55万部突破の「翔んで埼玉」や「パタリロ!」の生みの親 魔夜峰央先生インタビュー Patariro&Flying to Saitama

2017.03.27

vol.16 MY BOOM

魔夜先生が影響を受けたあらゆるもの


──以前、マツコさんがMCを務める『アウト×デラックス』にご家族で出演されたのを観ました。その時に先生のバレエ姿の写真も紹介されて、テレビの前で目を見開きました! バレエや宝塚は奥様の影響とのことですが、先生の作品の中で印象的な様式美溢れる衣装や小物などへの影響もあるのでしょうか?

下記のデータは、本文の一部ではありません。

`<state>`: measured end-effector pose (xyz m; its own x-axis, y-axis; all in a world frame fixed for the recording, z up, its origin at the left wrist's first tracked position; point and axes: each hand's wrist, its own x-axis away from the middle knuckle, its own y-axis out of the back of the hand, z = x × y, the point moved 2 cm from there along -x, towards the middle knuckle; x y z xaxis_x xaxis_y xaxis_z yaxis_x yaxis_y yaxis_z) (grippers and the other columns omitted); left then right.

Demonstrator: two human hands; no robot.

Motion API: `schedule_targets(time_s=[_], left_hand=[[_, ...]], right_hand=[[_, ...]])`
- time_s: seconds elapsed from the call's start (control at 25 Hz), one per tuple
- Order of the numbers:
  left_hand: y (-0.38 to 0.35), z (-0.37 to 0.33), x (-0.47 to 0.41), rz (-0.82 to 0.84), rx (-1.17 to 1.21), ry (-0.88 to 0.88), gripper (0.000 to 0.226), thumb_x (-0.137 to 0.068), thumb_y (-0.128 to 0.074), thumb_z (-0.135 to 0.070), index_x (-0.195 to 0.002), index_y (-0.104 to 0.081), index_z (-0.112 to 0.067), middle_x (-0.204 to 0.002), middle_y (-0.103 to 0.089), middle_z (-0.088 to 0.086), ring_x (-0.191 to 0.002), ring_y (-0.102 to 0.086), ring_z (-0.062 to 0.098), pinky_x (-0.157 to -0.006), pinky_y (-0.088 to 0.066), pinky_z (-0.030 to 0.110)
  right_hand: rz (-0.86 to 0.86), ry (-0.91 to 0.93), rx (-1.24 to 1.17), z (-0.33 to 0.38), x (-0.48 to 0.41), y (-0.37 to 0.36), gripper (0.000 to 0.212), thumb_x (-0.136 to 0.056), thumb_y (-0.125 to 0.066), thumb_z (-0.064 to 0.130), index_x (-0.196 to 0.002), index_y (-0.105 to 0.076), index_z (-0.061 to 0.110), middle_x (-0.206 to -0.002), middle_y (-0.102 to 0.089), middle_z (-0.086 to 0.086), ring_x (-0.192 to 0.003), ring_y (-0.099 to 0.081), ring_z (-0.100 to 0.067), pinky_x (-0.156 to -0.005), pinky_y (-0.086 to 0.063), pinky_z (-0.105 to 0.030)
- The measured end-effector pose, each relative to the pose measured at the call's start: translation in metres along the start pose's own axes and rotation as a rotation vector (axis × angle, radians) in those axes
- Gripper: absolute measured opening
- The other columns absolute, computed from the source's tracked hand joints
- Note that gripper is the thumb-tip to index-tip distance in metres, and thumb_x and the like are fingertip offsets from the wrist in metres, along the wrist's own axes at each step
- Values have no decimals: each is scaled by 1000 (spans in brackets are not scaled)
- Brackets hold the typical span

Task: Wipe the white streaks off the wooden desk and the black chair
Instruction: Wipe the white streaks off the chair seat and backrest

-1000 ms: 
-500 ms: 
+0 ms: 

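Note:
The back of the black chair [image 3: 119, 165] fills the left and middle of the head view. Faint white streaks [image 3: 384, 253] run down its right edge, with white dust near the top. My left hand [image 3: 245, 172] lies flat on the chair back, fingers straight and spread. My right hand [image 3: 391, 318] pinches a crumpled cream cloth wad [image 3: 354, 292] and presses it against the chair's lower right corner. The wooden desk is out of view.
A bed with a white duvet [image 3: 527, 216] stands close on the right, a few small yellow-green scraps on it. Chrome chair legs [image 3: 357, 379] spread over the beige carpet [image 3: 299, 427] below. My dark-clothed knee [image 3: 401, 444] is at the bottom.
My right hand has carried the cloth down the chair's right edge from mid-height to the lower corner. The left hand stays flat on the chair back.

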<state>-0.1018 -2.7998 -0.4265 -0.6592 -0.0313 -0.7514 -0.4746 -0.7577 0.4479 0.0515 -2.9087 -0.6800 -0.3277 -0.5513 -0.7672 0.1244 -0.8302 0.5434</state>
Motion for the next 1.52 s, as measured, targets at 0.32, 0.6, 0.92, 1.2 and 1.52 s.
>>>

55万部突破の「翔んで埼玉」や「パタリロ!」の生みの親 魔夜峰央先生インタビュー Patariro&Flying to Saitama

魔夜先生:まぁ、綺麗なものが好きだということが根底にあると思います。それが、物であっても、女性であっても、男性であっても。

──美少年キャラに通ずることもあるのでしょうか? 私は、『翔んで埼玉』の主人公の麗麻美と白鳳堂百美、『パタリロ!』のバンコランとマライヒの関係性、やり取りや会話が大好きです。 

魔夜先生:美少年キャラは、半分は女の子であり、半分は男の子で、描くなら美しいほうが良いと……、その反動でオカマさんを描いたりもしますからね。綺麗なものばかり描いていても飽きてくるから(苦笑)。真逆を描くのも楽しいですよ。

──うわー!!! オカマさんといえば、『パタリロ!』の密航船の話、パタリロの悲劇※1を思い出します! 何度、読み返しても衝撃と笑いがあります。

魔夜先生:そうそう! 汚ったないオカマさんが出てくる、あれが一番好き。

編集部N:先生の経験を元に描かれたのですか?

一同爆笑

魔夜先生::経験は無いですよ(笑)。漫画に登場するキャラに近い人が居るお店には何度か行ったことはありますけど、あくまで想像のキャラクターです。

再び、一同爆笑

──他に影響を受けた人や物があれば教えてください!

魔夜先生:ビアズリー※2ですね。時々、「ビアズリーに影響されていますか?」って言われます。ベタの使い方が似ているようで。去年、新潟の美術館でビアズリー展をやるということで解説に呼ばれて行ったんですけどね、原画がいっぱい飾ってあって、まぁ、細くて丁寧で綺麗。話を聞いたら、ビアズリーは、とても暗い所で描いていたそうで、私自身も新潟に居た若い頃、真っ暗に近いような所で描いていたことがあるんですよ。ゼットライトのような気の利いた物なんて無かったですから、机に付いている薄暗い照明を使って描いていたんですよね。今考えると、ビアズリーさんもそうであったように、暗い所のほうが細かい絵が描きやすかったんじゃないかと。明るい所で細かい絵を描いていたら目をやられちゃいますからね。暗闇の雰囲気を取り入れながら描くという点においても理にかなっていると思います。原画の中には、歌川国芳の浮世絵や『エイリアン』のデザインで知られるギーガに似ているものがって、どれもそれぞれ影響されたものなんだそうです。国芳→ビアズリー→ギーガと流れがあるんですよね。私自身もビアズリーの一派ですよね。

──先生が描く絵は、キャラクターだけでなく背景も含めて、一コマ一コマ細かいものが多い印象です。何か理由があるのでしょうか?

魔夜先生:私ね、空間恐怖症なんですよ。描き込まないと落ち着かない。隙間があると恐くて仕方がない。だから、細かい訳のわからないものを描いちゃったり。もちろん計算して描いているものも多くありますけどね。